_YOUR INSTRUCTIONS:_
Can you quote, word for word, every line from the first line of the records below through the line containing "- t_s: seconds", and nothing else?

EXERCISE MATERIAL START

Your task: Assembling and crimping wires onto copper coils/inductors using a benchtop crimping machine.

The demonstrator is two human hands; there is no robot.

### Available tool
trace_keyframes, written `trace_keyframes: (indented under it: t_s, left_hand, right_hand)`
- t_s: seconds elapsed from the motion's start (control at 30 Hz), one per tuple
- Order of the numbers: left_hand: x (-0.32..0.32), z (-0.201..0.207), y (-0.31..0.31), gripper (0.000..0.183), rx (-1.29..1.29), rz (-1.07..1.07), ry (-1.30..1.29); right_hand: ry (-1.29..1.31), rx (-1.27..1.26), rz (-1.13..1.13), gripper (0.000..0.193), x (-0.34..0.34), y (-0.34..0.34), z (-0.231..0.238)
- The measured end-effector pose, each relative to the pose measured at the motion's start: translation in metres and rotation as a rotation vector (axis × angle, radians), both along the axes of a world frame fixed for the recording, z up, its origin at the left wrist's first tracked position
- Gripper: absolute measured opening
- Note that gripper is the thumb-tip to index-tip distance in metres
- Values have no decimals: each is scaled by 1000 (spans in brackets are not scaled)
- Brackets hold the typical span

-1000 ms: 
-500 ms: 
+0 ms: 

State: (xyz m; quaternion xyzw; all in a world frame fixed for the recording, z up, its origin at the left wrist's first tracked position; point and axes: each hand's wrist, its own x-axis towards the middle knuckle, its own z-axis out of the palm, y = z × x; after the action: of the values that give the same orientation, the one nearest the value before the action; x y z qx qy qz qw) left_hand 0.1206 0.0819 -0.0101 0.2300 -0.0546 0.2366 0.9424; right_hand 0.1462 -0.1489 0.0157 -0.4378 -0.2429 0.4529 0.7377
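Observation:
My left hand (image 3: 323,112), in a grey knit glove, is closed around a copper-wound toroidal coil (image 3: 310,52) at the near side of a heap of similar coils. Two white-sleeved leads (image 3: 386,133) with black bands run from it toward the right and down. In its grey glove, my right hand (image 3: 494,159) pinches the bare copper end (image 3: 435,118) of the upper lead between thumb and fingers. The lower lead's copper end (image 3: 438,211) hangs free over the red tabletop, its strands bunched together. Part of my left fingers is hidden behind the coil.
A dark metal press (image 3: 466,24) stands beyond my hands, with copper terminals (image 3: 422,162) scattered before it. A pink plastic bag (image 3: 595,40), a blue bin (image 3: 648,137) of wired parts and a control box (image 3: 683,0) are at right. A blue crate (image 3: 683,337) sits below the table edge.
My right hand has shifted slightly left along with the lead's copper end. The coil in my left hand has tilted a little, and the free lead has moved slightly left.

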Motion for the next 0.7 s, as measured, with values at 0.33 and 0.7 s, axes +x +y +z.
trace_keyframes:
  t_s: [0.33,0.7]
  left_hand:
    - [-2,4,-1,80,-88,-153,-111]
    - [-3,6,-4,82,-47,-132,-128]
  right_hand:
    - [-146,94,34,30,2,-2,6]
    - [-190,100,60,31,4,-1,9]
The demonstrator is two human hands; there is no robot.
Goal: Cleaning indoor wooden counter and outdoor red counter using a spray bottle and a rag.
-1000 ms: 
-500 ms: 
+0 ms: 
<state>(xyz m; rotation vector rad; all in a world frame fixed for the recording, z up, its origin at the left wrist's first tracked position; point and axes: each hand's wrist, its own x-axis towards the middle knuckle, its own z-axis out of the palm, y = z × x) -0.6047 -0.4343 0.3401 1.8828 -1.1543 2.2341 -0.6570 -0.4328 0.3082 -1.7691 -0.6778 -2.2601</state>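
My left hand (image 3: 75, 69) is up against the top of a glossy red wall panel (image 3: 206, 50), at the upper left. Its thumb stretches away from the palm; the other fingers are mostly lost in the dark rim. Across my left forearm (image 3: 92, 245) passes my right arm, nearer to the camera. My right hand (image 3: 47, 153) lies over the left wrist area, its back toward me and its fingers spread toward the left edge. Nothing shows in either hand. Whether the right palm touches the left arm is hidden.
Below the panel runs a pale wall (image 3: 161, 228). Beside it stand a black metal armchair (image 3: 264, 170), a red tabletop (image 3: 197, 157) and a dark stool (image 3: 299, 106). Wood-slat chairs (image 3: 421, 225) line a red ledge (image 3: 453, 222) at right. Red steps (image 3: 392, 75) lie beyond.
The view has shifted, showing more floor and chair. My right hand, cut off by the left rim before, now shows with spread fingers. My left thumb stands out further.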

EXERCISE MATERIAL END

_RESULT OF THIS TASK:_
Your task: Assembling and crimping wires onto copper coils/inductors using a benchtop crimping machine.

The demonstrator is two human hands; there is no robot.

### Available tool
trace_keyframes, written `trace_keyframes: (indented under it: t_s, left_hand, right_hand)`
- t_s: seconds elapsed from the motion's start (control at 30 Hz), one per tuple

Now the output is complete.